Eu sei. Você é que me parece que leu apressadamente a frase e por isso não a entendeu. Releia-a, p.f. E a frase seguinte também: "Mas aqui em Portugal as pessoas acham normal que meia dúzia de gramáticos nos queiram obrigar a escrever ótimo e aspeto para as regras ortográficas ficarem mais parecidas com as brasileiras (...)"


«Em todo o caso, um acordo ortográfico não é uma lei.»


Mas os livros escolares e os textos oficiais têm de o seguir. Já sabemos que em Portugal as leis não são para cumprir. Lei ou não, o Acordo não será seguido, assim o espero.

«Existe um acordo ortográfico "em vigor" em Portugal (de 1945) e está cheio de palermices que ninguém respeita.»

Quais?

«Infelizmente, há professores de Português muito burros que insistem (por exemplo) em não falar nas letras K, W e Y, porque não constam desse acordo ortográfico.»

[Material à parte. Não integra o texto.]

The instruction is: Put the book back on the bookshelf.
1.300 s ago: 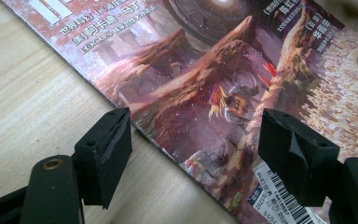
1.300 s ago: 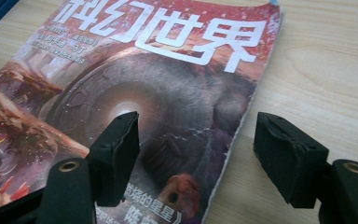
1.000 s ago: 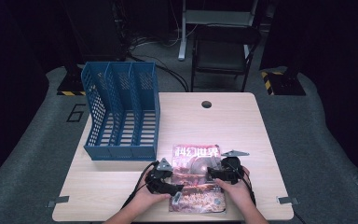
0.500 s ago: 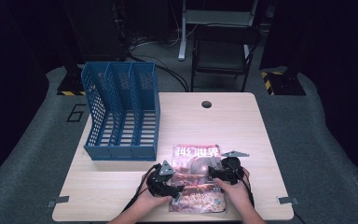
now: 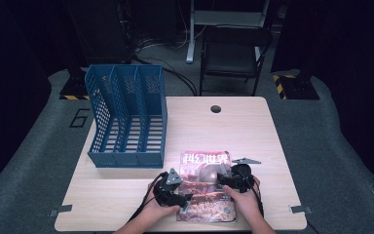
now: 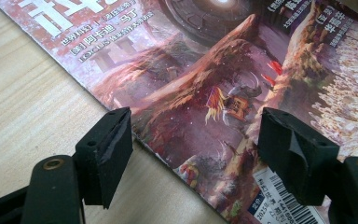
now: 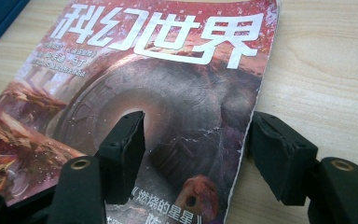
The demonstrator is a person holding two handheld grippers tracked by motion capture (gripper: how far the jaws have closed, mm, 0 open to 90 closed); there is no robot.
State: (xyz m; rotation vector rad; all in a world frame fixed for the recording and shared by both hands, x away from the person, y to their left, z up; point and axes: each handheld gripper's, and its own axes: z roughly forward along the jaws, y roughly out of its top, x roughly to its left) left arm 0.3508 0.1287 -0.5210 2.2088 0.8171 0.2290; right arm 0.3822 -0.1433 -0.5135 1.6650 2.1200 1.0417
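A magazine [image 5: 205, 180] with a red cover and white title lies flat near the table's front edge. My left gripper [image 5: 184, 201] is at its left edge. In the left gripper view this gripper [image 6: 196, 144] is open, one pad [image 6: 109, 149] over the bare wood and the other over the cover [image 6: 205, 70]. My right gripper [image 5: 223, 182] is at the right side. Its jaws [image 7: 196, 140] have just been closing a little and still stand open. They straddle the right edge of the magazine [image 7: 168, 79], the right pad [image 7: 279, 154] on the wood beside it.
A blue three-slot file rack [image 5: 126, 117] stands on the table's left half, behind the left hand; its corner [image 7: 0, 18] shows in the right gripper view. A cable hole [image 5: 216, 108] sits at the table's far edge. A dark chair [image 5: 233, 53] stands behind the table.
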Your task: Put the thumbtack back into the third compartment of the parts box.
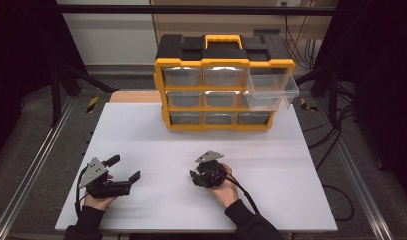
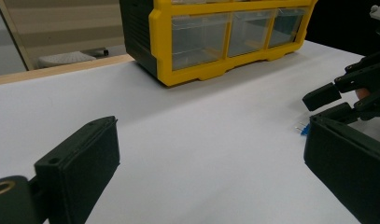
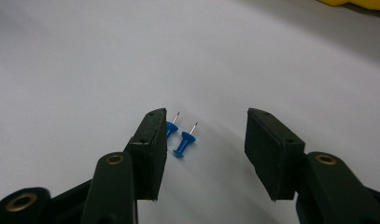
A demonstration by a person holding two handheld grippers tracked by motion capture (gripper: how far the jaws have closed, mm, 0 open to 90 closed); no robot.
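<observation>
Between the parted jaws of the right gripper (image 3: 206, 149), two blue pins (image 3: 183, 140) lie on the bench (image 1: 271, 165), probably for picking; the left gripper (image 1: 122, 170) waits wide open, empty.

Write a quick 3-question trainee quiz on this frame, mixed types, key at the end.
1. True or false: the right gripper is shut on a pushpin.
2. Which drawer of the yellow organizer is pulled out? A) top right B) bottom left C) middle centre
3. Fill in: between the right gripper's jaws, on the white table, lie two ____ pushpins.

Key: 1 false, its jaws stand open around them. 2 A. 3 blue.
</observation>
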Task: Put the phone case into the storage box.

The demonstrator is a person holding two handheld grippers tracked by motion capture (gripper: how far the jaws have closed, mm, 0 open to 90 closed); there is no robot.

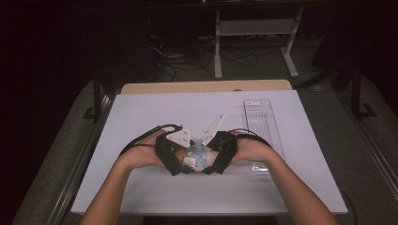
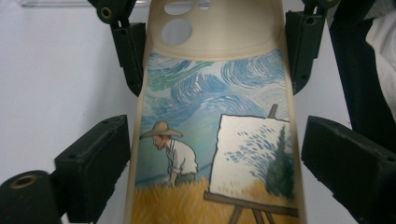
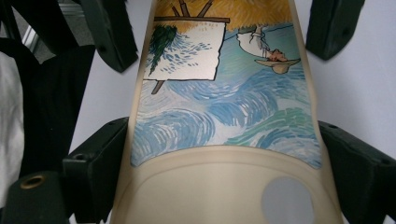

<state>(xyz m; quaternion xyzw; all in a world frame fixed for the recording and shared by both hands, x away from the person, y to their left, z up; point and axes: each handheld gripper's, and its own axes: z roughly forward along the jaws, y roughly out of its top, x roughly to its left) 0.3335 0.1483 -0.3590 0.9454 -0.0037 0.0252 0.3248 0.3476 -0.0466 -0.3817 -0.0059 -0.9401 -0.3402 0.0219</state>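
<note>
Painted phone case (image 1: 197, 157) held low over the white bench (image 1: 141, 187), near its front edge, between both tongs. Left tongs (image 2: 212, 154) clamped across the easel end, right tongs (image 3: 224, 158) clamped across the camera-cutout end, likely to steady or flex it. Clear tray (image 1: 260, 126) lying just beside, at right.

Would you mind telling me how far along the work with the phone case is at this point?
Done: both grippers, left gripper and right gripper, have met at the phone case on the table. In hand: each straddles one end, jaws at its sides. Left: whatever follows; the clear tray holds nothing visible.
</note>
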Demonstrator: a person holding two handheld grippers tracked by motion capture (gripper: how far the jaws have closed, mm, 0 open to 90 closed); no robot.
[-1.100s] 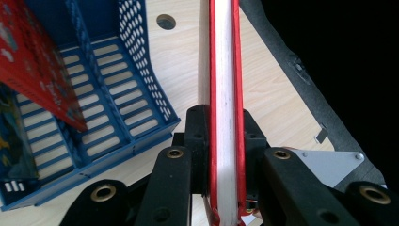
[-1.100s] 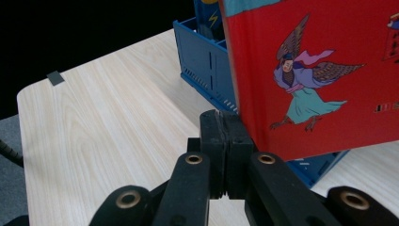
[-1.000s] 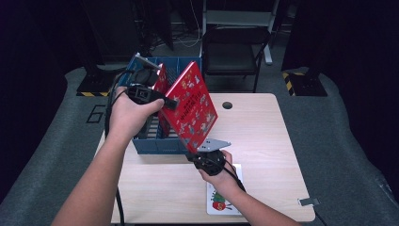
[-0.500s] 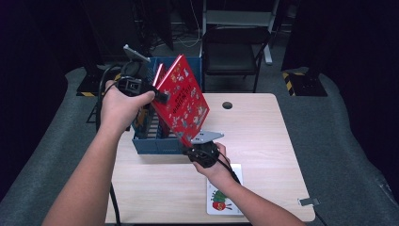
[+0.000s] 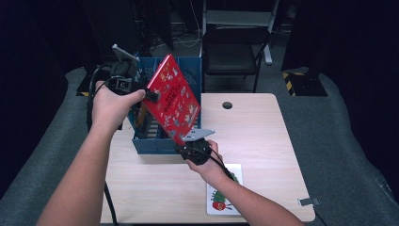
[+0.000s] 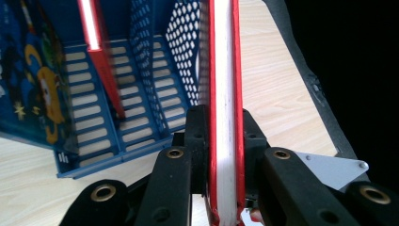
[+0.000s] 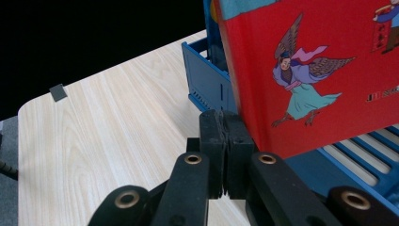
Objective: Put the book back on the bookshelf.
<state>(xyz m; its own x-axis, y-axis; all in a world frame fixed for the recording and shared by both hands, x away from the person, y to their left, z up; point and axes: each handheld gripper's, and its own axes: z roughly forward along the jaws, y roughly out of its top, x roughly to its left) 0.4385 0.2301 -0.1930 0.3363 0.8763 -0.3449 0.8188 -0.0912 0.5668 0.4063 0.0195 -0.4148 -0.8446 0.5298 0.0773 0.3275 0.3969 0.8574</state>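
Observation:
A red picture book [image 5: 174,103] hangs tilted above the blue slotted crate [image 5: 155,146]. My left gripper [image 5: 151,94] is shut on the book's upper left edge. In the left gripper view its jaws [image 6: 225,136] clamp the covers and white page edge of the book [image 6: 225,70]. My right gripper [image 5: 184,145] sits at the book's lowest corner, over the crate's front right corner. In the right gripper view its jaws [image 7: 225,136] are pressed together with nothing between them. The red book [image 7: 320,70] hangs just beside the right jaw, above the crate [image 7: 207,80].
In the crate [image 6: 141,70] a blue book [image 6: 28,70] and a thin red book [image 6: 99,61] stand in separate slots. A caterpillar picture book [image 5: 223,195] lies flat near the table's front edge under my right forearm. A dark chair [image 5: 230,52] stands behind the table.
Both hands have carried the red book leftward and slightly up. It now hangs more squarely over the crate, and the right gripper stayed at its lower corner.

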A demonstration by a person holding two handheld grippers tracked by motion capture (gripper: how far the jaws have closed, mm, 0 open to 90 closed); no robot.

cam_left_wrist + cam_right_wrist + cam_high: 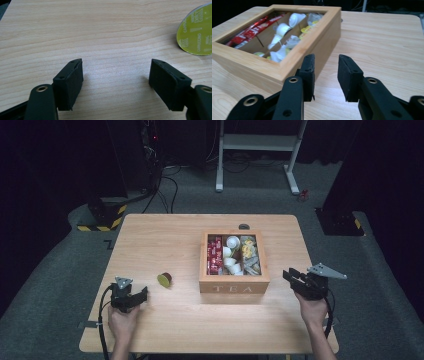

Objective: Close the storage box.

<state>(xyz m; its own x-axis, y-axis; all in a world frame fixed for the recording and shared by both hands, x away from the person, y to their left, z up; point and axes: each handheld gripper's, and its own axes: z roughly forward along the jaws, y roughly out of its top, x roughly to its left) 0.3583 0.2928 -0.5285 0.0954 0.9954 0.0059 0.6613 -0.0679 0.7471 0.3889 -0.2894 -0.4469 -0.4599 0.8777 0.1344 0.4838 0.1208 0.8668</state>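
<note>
A wooden tea box (234,282) marked TEA sits mid-table with its windowed lid down; red sachets, white pods and yellow packets show through the pane (279,30). A coffee capsule (164,279) with a yellow-green foil top (197,32) lies left of the box. My left gripper (142,296) rests open near the table's front left, jaws wide apart over bare wood (115,77), the capsule ahead to their right. My right gripper (291,276) hovers just off the box's right side, open, with nothing between its jaws (325,75).
The light wooden table (165,235) ends close behind both hands. A small dark latch (244,226) sits behind the box. Beyond the table are grey carpet, cables, a white desk frame (257,150) and black stands.
</note>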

Um belo exemplo de como legislar-se sobre a ortografia é um factor de bovinidade geral.

João Roque Dias disse...

Parabéns pela lucidez da análise.

Samuel de Paiva Pires disse...

Andava à procura de uma abordagem a esta questão partindo das premissas da liberdade individual e da ordem espontânea. Ainda bem que encontrei este excelente texto. Permita-me que o cite na íntegra lá para o burgo.